Task objective: Each line of the listing that contains "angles" should be found and copied.

━━━━━ Data for analysis

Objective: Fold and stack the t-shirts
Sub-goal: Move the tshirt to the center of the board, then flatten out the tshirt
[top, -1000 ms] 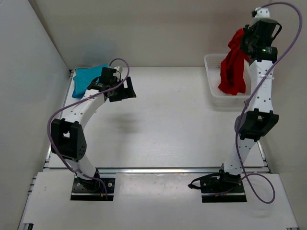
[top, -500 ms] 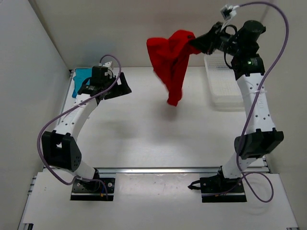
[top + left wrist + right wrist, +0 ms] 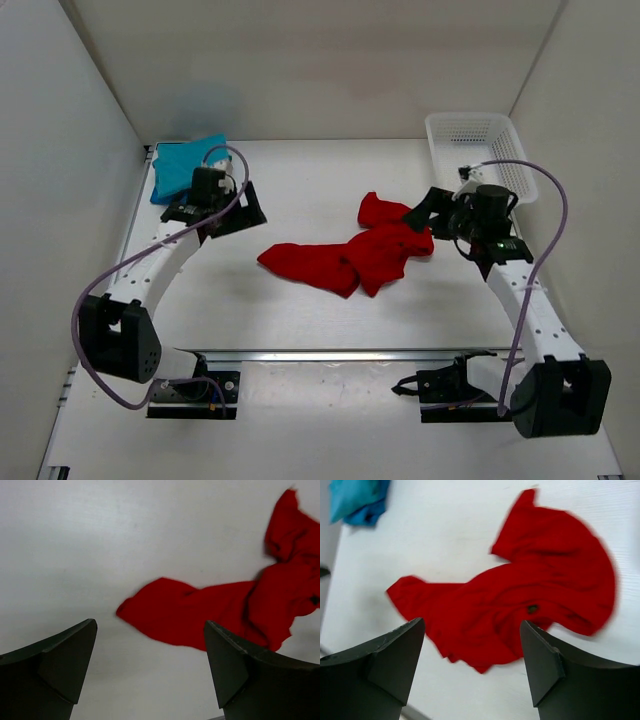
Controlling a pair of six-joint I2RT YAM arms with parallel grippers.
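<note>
While the red shirt (image 3: 350, 255) lies crumpled in the middle of the table (image 3: 320, 180), neither arm has any cloth in its grip. The shirt's long axis runs at a slant, from a narrow tail at the near left up to a bunched, wider mass at the far right.

The right pincer (image 3: 432, 210) hangs just over that bunched end, plainly the nearer of the two. From its wrist camera the red shirt (image 3: 520, 605) spreads directly beneath the right pincer (image 3: 472, 625), whose fingers stand wide apart and empty.

The left pincer (image 3: 235, 208) sits off to the far left of the tail, apart from it. In its own view the left pincer (image 3: 150, 624) is also spread and empty, with the tail of the red shirt (image 3: 210, 615) lying ahead of the gap and the rest trailing off to the right.

I'd judge each arm must take its own end to pull the shirt out flat.

The teal shirt (image 3: 185, 165) rests in the far left corner, darker blue cloth (image 3: 370, 514) beside it. The white basket (image 3: 470, 130) stands at the far right.
</note>
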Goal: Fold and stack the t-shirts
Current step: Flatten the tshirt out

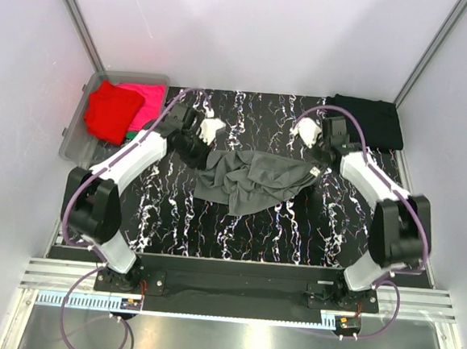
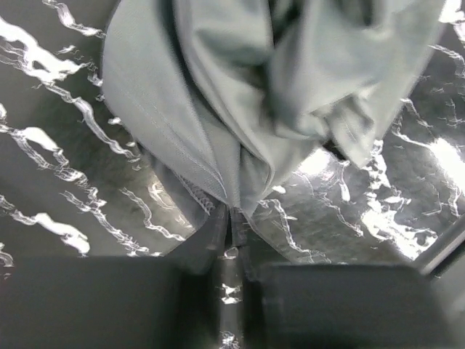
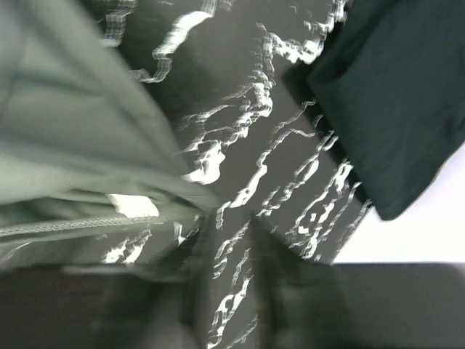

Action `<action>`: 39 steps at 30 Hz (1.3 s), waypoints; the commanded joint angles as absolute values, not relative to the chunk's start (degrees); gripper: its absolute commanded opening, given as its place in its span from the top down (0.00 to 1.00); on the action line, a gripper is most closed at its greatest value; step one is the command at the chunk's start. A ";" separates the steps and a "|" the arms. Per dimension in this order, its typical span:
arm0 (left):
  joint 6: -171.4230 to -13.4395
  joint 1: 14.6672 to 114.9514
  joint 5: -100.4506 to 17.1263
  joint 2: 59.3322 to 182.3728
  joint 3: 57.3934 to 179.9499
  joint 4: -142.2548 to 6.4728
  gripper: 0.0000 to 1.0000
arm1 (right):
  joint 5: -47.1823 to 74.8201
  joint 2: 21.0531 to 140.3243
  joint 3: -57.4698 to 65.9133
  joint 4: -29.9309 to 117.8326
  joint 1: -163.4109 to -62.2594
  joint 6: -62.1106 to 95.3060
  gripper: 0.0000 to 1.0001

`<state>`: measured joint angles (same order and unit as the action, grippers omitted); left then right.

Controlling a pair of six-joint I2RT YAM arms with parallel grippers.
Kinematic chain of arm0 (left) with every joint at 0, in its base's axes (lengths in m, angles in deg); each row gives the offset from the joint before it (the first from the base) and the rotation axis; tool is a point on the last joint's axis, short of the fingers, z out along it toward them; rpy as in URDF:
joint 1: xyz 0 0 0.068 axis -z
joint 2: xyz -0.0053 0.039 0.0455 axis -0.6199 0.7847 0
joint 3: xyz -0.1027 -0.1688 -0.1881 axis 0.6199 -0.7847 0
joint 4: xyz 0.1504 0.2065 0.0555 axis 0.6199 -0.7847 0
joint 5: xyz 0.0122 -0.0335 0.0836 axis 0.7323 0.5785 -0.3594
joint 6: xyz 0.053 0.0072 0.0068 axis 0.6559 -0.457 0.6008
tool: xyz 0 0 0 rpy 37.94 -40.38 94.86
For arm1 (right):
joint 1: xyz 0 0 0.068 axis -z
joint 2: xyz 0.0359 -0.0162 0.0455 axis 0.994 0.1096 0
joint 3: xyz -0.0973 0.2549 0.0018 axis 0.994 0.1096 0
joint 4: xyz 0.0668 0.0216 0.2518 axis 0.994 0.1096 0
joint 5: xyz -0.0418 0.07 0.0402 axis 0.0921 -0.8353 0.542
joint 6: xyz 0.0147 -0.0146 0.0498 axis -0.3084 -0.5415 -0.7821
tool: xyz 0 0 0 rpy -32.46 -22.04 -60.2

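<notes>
Two grippers flank the grey shirt (image 1: 253, 182), which lies crumpled mid-table (image 1: 174, 210) in the top view: the left gripper (image 1: 203, 149) at its far left corner, the right gripper (image 1: 315, 169) at its right edge. A black shirt (image 1: 367, 120) sits folded in the far right corner, and red (image 1: 109, 112) and pink (image 1: 152, 103) shirts wait in the bin (image 1: 73, 130) at far left. In the left wrist view the grey shirt (image 2: 218, 87) bunches down to the left gripper (image 2: 229, 233), whose jaws show only a thin slit; I cannot tell whether they pinch the hem. In the blurred right wrist view the right gripper (image 3: 232, 269) is parted slightly with bare table in the gap, and the grey shirt (image 3: 73, 131) lies just left of it, seemingly not held. The step in hand looks like spreading this shirt flat. The next move likely calls for firm corner grips and an outward pull before any fold.
</notes>
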<state>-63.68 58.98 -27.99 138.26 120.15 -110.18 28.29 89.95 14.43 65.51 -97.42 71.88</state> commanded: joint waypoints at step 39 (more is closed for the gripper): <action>-63.80 57.47 -42.98 141.16 131.58 -105.68 0.58 | -5.52 104.20 -2.06 72.36 -111.83 70.08 0.47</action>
<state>-64.47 57.47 -41.65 144.78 131.84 -108.32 -3.75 103.48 1.29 74.23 -111.52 69.59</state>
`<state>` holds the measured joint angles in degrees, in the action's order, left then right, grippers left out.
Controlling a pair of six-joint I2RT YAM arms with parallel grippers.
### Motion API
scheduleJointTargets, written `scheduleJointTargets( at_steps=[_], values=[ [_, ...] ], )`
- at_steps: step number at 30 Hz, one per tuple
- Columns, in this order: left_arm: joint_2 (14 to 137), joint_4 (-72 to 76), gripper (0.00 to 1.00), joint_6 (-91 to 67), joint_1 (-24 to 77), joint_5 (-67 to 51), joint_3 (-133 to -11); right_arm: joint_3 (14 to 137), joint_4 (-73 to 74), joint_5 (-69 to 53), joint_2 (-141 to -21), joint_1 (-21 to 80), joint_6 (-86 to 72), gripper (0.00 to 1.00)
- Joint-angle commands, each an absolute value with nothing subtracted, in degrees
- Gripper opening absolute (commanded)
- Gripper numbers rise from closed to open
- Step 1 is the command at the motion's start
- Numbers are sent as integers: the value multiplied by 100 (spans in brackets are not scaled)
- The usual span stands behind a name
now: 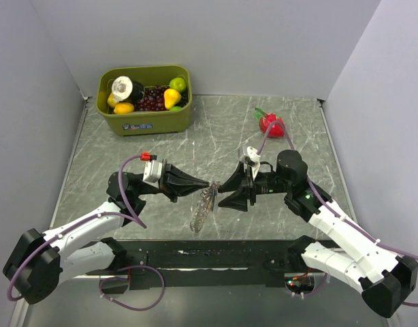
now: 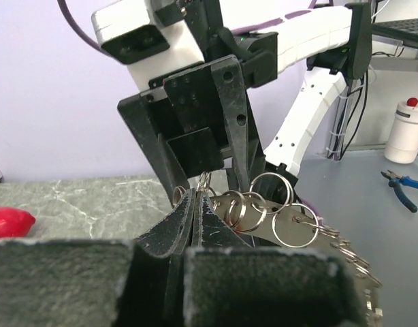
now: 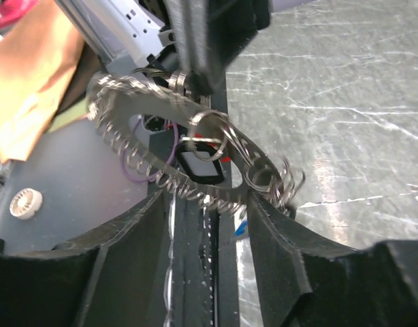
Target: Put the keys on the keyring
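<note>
The keyring [image 1: 203, 208] is a long flat metal plate hung with several silver split rings. It hangs tilted between the two grippers above the marble table. My left gripper [image 1: 207, 184] is shut on one small ring at the plate's upper end; in the left wrist view the closed fingertips [image 2: 195, 199] pinch it and the plate [image 2: 291, 228] runs off to the right. My right gripper [image 3: 209, 204] is open, its fingers either side of the plate [image 3: 195, 184]. A small blue bit [image 3: 239, 228] shows under the plate; I cannot tell whether it is a key. No other keys are clear.
A green bin [image 1: 145, 120] of toy fruit stands at the back left. A red toy [image 1: 271, 124] lies at the back right. Off the table, the left wrist view shows blue pliers [image 2: 403, 187] and a white bottle [image 2: 406, 129].
</note>
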<state>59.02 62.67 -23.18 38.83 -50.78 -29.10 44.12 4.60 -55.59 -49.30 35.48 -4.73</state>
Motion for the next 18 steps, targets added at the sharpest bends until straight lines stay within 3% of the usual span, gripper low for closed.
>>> scheduleJointTargets(
  at_steps=[1,2,5,8,11,18],
  values=[
    [5906,7075,1,-2496,3893,-5115,-2900,4359,-359,-5704,-4887,3577,-790,62],
    [5915,7066,1,-2505,3894,-5115,-2892,4359,-378,-5722,-4895,3586,-852,62],
    [5915,7049,1,-2470,3894,-5080,-2900,4359,-536,-5687,-4896,3595,-966,77],
    [5906,6935,1,-2400,3894,-5036,-2927,4350,-677,-5616,-4878,3595,-1081,78],
    [5915,6926,1,-2399,3885,-5010,-2909,4377,-755,-5511,-4922,3595,-1168,77],
    [5959,7075,1,-2487,3894,-5036,-2883,4386,-958,-5256,-4975,3586,-1380,61]
  ],
)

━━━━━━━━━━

The answer:
Action `<action>`: 39 steps at 30 Hz (1.3 s), waypoints; the commanded joint angles as absolute values, not relative to the chunk's start (degrees); gripper: its absolute commanded opening, given as its place in its span from the top down (0.00 to 1.00); on the action line, a gripper is most closed at its greatest value; step one is the command at the chunk's start. A ";" separates the steps and a "|" the arms. Per dimension in this order, its typical span:
`<state>`: measured joint angles (same order and unit as the action, grippers omitted); left then right.
Kinematic chain of arm0 (left) with every joint at 0, in its base's axes (lengths in m, angles in deg); each row gives the offset from the joint before it (the first from the base) and the rotation axis; tool is a point on the last joint's axis, short of the fingers, z out along it toward them; rpy as in URDF:
`<state>` holds the measured joint angles in degrees, in the action's order, left then right, grippers left out.

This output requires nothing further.